Жемчугов тупо смотрел на Гурьева. И вдруг громко, так, что стало слышно всем вокруг, пустил ветер, – длинно, переливчато и с присвистом. Казаки загоготали.
– Исчерпывающе, – усмехнулся Гурьев. – А знаешь что, дорогой товарищ?
Он улыбнулся стеклянно и вдруг, резко шагнув к оперуполномоченному, хлопнул его с размаху обеими руками по рёбрам. Со стороны это выглядело так, будто он комиссара приобнял. Люди охнули. Гепеушник, хрипя и кашляя, повалился на землю, скорчился у ног Гурьева.
– Знаешь, что такое скоротечная чахотка? – попрежнему стеклянно скалясь, проговорил Гурьев. Его сейчас меньше всего заботили легенды, могущие возникнуть вслед за этим спектаклем. Совсем иное его сейчас занимало. Он ещё не всех убил, кого хотел и обязан был. – Весь ливер свой выхаркаешь за месяц, тварь. Сам себя казнишь, ни я, ни люди мои пальцем тебя не тронем. Пойдёшь за речку и всё расскажешь. И своим товарищам передашь, чтобы больше бандитов не присылали. А кто придёт, живым не выйдет. Ты – последний. – Он поднял взгляд на казаков: – Убрать!!!
Жемчугова утащили кудато за спины станичников, и Гурьев посмотрел, наконец, на мычащего, в кровоподтёках и ссадинах, здоровенного мужика, с туловищем, похожим на бочку, одетого во всё красное – даже сапоги были красными, – вздохнул:
– Каков молодец. Что, победитель вдов и сирот? Не хочешь сам такую смерть попробовать?

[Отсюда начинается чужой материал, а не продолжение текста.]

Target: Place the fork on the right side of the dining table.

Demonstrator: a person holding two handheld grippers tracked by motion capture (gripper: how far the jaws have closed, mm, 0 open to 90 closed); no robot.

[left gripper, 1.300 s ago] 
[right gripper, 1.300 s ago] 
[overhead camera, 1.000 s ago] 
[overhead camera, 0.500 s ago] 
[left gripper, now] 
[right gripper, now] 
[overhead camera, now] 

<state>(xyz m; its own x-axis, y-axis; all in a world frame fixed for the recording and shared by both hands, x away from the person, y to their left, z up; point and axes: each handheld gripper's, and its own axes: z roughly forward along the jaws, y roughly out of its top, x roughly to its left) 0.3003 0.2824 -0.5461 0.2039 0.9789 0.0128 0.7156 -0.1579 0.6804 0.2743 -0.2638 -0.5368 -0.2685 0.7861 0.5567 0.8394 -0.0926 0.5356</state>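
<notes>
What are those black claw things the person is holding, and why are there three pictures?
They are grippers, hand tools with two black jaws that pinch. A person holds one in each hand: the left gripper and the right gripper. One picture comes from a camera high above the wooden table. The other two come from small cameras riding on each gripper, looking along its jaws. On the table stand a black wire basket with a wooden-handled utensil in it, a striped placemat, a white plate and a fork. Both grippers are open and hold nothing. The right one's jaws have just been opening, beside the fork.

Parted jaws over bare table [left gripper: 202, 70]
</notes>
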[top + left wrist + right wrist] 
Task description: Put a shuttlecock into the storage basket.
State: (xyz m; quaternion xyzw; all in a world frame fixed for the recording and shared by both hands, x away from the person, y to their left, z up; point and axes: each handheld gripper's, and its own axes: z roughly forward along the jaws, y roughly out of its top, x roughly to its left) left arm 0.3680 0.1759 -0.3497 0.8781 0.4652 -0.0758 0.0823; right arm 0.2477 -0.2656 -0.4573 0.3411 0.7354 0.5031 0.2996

– От тебя, что ль?! – прохрипел Толстопятов. – Дай шашку, посмотрим, кто первый попробует!
– Шааашку?! – удивился Гурьев. – Ах, шашку тебе. Знаешь, что, красавец? Я не буду с тобой в благородство играть. Ты безоружных и беззащитных убивал, поэтому никакого благородства не заслуживаешь. Дерутся в поединке с равными. А бешеных собак убивают там, где застанут. Вот я тебя и застал, – никто не понял, как диковинная сабля, только что висевшая у Гурьева за спиной, вдруг очутилась в его руках. – На колени поставьте его.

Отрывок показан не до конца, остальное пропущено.